* **ABOUT THIS EXERCISE**: Only the lines below, from the one with "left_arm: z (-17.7" through the one with "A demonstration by", are to be written out, exactly.
-------- SUPPLIED MATERIAL --------
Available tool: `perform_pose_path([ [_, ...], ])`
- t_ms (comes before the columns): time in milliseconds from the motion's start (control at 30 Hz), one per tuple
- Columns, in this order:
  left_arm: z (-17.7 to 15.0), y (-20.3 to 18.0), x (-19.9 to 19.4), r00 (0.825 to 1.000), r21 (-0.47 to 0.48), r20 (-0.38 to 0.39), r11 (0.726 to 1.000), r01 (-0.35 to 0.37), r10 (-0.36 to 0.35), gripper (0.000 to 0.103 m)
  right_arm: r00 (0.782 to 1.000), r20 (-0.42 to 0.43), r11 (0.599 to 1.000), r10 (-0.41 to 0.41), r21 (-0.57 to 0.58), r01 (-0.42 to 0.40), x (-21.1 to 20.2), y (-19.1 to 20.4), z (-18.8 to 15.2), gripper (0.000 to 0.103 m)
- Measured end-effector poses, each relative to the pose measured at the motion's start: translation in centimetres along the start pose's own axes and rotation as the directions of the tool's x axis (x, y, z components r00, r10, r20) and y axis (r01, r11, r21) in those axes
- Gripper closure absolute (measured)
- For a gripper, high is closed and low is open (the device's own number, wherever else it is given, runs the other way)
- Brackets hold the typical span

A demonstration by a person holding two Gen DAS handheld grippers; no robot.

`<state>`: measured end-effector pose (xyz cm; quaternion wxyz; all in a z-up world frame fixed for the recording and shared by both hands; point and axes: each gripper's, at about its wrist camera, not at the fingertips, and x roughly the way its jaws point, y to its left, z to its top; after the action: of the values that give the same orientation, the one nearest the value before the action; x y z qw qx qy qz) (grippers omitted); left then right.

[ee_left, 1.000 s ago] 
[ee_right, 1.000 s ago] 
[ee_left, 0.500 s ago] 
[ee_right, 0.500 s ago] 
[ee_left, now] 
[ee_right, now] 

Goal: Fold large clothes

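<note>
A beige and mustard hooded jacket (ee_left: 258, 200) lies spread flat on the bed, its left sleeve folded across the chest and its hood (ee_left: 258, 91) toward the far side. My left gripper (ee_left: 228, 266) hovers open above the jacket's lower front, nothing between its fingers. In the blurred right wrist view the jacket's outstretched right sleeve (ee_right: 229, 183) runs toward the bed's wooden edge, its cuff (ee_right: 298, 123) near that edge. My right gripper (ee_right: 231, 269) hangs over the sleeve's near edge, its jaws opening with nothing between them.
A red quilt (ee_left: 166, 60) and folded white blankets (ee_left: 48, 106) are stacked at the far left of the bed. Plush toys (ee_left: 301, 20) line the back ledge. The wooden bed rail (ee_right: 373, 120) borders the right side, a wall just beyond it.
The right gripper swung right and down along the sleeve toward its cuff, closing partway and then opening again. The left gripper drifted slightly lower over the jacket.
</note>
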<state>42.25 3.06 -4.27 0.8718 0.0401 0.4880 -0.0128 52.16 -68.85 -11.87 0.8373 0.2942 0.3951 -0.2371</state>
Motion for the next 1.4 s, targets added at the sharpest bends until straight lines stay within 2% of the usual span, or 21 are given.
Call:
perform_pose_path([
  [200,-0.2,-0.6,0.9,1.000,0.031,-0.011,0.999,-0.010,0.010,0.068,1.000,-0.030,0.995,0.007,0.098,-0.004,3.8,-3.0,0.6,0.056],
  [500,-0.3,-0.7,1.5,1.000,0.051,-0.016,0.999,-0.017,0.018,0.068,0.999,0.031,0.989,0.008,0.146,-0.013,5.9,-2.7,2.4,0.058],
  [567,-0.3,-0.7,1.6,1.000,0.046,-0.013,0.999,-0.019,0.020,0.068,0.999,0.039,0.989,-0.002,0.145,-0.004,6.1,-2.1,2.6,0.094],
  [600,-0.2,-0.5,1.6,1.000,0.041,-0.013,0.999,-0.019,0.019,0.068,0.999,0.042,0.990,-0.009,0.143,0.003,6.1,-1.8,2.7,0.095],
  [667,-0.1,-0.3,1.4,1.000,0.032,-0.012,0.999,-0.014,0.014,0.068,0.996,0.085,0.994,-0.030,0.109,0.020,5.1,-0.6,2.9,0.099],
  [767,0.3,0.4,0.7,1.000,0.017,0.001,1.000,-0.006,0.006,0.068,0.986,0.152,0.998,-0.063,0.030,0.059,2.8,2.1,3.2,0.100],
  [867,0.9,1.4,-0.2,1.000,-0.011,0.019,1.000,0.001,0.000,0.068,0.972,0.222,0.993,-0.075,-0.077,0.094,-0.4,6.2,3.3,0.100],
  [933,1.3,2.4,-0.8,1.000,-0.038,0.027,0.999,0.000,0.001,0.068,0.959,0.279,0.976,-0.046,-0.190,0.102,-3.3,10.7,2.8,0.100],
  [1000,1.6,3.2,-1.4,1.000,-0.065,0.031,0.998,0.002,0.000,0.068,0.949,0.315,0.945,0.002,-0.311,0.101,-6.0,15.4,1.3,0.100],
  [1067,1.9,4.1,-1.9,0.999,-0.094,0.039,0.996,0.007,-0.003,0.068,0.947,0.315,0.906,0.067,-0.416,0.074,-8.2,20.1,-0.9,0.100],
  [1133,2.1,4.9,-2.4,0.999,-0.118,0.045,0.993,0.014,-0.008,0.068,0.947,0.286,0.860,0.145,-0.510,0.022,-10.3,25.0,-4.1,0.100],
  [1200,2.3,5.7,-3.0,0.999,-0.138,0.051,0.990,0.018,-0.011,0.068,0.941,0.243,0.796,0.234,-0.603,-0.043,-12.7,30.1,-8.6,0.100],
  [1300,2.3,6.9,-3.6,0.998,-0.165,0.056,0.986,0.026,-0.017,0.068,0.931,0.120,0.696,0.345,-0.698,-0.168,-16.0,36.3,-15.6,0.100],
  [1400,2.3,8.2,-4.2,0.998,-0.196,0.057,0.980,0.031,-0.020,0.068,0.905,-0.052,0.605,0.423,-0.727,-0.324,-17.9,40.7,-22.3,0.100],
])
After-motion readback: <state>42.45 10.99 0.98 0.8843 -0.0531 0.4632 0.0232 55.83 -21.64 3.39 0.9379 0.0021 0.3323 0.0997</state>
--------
* **EXERCISE ANSWER**:
  left_arm: z (-17.7 to 15.0), y (-20.3 to 18.0), x (-19.9 to 19.4), r00 (0.825 to 1.000), r21 (-0.47 to 0.48), r20 (-0.38 to 0.39), r11 (0.726 to 1.000), r01 (-0.35 to 0.37), r10 (-0.36 to 0.35), gripper (0.000 to 0.103 m)
  right_arm: r00 (0.782 to 1.000), r20 (-0.42 to 0.43), r11 (0.599 to 1.000), r10 (-0.41 to 0.41), r21 (-0.57 to 0.58), r01 (-0.42 to 0.40), x (-21.1 to 20.2), y (-19.1 to 20.4), z (-18.8 to 15.2), gripper (0.000 to 0.103 m)
- Measured end-effector poses, each relative to the pose measured at the motion's start: translation in centimetres along the start pose's own axes and rotation as the directions of the tool's x axis (x, y, z components r00, r10, r20) and y axis (r01, r11, r21) in those axes
- Gripper closure absolute (measured)
- For a gripper, high is closed and low is open (the device's own number, wherever else it is given, runs the other way)
- Brackets hold the typical span

A demonstration by a person holding two Gen DAS handheld grippers; no robot.

The exercise is done; no more work remains.